In the listing below, find the line that contains "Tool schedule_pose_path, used" and the line that contains "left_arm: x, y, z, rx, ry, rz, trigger". Quote both and every line between them, exactly, and nothing more.

*Data provided*
________
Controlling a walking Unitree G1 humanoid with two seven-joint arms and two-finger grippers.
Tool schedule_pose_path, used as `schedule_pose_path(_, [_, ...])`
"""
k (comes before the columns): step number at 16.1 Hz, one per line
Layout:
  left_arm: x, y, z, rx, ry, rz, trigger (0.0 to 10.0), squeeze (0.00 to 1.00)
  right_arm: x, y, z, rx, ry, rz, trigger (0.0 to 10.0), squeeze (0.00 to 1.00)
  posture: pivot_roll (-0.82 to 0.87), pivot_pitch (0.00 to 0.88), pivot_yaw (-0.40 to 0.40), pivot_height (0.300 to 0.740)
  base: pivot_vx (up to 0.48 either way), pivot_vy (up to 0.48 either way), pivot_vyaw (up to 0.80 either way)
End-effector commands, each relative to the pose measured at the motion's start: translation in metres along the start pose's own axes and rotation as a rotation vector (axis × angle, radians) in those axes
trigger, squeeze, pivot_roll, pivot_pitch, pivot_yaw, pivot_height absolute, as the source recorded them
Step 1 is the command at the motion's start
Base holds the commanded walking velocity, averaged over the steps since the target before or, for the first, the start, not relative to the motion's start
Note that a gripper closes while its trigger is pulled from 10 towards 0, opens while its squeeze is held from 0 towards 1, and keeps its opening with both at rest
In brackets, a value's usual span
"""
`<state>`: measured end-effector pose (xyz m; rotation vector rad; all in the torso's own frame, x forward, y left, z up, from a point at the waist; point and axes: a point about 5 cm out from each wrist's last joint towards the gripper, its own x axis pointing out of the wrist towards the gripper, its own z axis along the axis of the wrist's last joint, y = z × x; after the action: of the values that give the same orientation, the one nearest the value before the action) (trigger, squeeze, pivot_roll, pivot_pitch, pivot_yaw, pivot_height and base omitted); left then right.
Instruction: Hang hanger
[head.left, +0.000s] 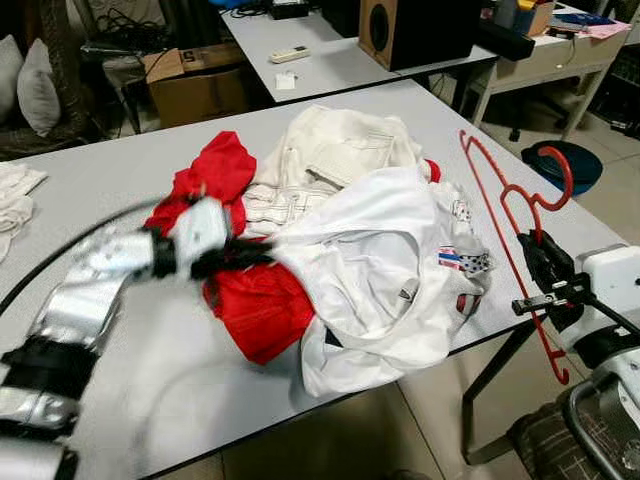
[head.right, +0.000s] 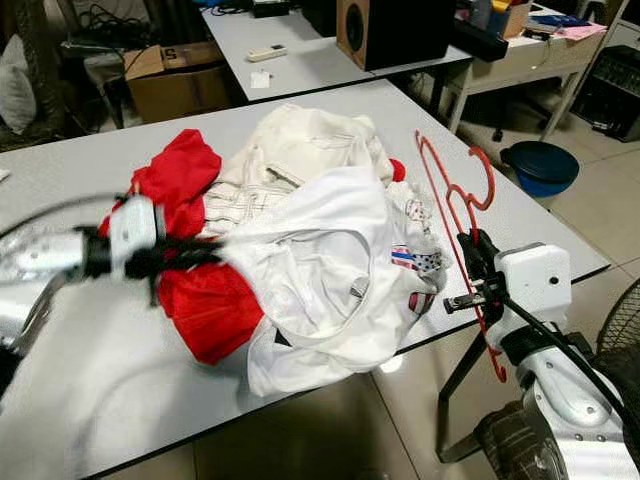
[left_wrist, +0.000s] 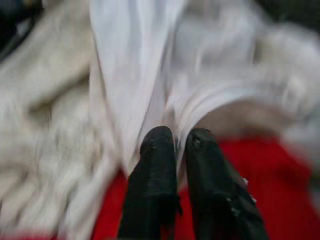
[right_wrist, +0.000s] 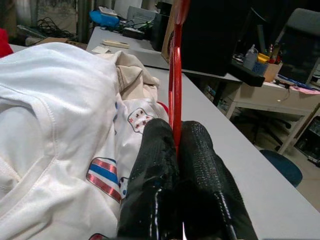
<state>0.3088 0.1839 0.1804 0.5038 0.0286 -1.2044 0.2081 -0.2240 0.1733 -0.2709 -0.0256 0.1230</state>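
Observation:
A red hanger (right_wrist: 175, 75) stands tilted over the right edge of the grey table (head.left: 100, 200), hook uppermost. My right gripper (head.left: 540, 262) is shut on its wire just below the hook, and in the right wrist view the wire runs up from between the black fingers (right_wrist: 200, 150). A heap of clothes lies mid-table: a white shirt (head.left: 380, 250) on top, a red garment (head.left: 260, 310) under it, and a cream jacket (head.left: 330, 150) behind. My left gripper (head.left: 255, 255) is at the shirt's left edge, blurred, and is shut on a fold of the white cloth (left_wrist: 178, 137).
A second table (head.left: 330, 70) behind holds a remote (head.left: 290, 54) and a black speaker (head.left: 410, 30). A cardboard box (head.left: 195, 85) sits on the floor at the back left. A dark blue tub (head.right: 545, 165) is on the floor to the right, and a fan (head.right: 620, 340) stands near my right arm.

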Motion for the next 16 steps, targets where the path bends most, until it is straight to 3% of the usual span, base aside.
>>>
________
*Response area*
Tool schedule_pose_path, used as `schedule_pose_path(_, [_, ...])`
"""
k (comes before the columns): step number at 16.1 Hz, one per line
Layout:
  left_arm: x, y, z, rx, ry, rz, trigger (0.0 to 10.0), squeeze (0.00 to 1.00)

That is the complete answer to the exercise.